> _WORK TO COMPLETE_: Beneath this instruction is a block of data; output from it exactly the lines that run from the one containing "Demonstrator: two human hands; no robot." through the one containing "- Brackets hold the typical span", inclusive.

> _STORED DATA_:
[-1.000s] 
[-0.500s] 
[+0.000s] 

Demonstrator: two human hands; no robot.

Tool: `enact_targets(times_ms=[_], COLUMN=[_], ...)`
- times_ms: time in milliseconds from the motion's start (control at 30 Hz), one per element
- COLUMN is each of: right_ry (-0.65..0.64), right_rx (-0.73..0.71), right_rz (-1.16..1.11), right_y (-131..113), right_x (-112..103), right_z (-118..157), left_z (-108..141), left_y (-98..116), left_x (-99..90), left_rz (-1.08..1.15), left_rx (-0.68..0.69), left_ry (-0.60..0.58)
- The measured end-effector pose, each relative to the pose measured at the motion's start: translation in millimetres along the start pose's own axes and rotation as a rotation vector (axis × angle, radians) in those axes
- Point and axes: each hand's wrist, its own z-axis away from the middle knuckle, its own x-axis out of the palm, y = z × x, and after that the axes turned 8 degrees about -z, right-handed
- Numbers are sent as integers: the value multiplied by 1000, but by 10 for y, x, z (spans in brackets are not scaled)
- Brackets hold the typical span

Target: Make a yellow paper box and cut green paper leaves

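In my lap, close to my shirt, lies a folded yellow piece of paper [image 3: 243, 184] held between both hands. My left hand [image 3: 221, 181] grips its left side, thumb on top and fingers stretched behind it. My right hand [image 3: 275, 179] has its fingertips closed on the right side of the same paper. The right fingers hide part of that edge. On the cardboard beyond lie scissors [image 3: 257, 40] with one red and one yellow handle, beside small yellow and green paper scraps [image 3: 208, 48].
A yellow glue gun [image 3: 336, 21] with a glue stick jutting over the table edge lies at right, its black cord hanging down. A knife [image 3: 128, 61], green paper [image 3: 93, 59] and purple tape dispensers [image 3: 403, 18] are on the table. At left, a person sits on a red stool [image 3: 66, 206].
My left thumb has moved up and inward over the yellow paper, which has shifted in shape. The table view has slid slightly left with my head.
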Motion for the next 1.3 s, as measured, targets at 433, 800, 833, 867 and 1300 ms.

> _RESPONSE TO THE EXERCISE_:
Demonstrator: two human hands; no robot.

Tool: `enact_targets(times_ms=[_], COLUMN=[_], ...)`
- times_ms: time in milliseconds from the motion's start (control at 30 Hz), one per element
- COLUMN is each of: right_ry (-0.65..0.64), right_rx (-0.73..0.71), right_rz (-1.16..1.11), right_y (-131..113), right_x (-112..103), right_z (-118..157), left_z (-108..141), left_y (-98..116), left_x (-99..90), left_rz (-1.08..1.15), left_rx (-0.68..0.69), left_ry (-0.60..0.58)
- The measured end-effector pose, each relative to the pose measured at the motion's start: translation in millimetres along the start pose's own axes and rotation as a rotation vector (axis × angle, radians) in those axes
- Point and axes: each hand's wrist, its own z-axis away from the middle knuckle, its own x-axis out of the palm, y = z × x, and after that the axes turned 8 degrees about -z, right-handed
- Numbers are sent as integers: the value multiplied by 1000, but by 10 for y, x, z (spans in brackets are not scaled)
- Brackets hold the typical span

With the answer given, the exercise is complete.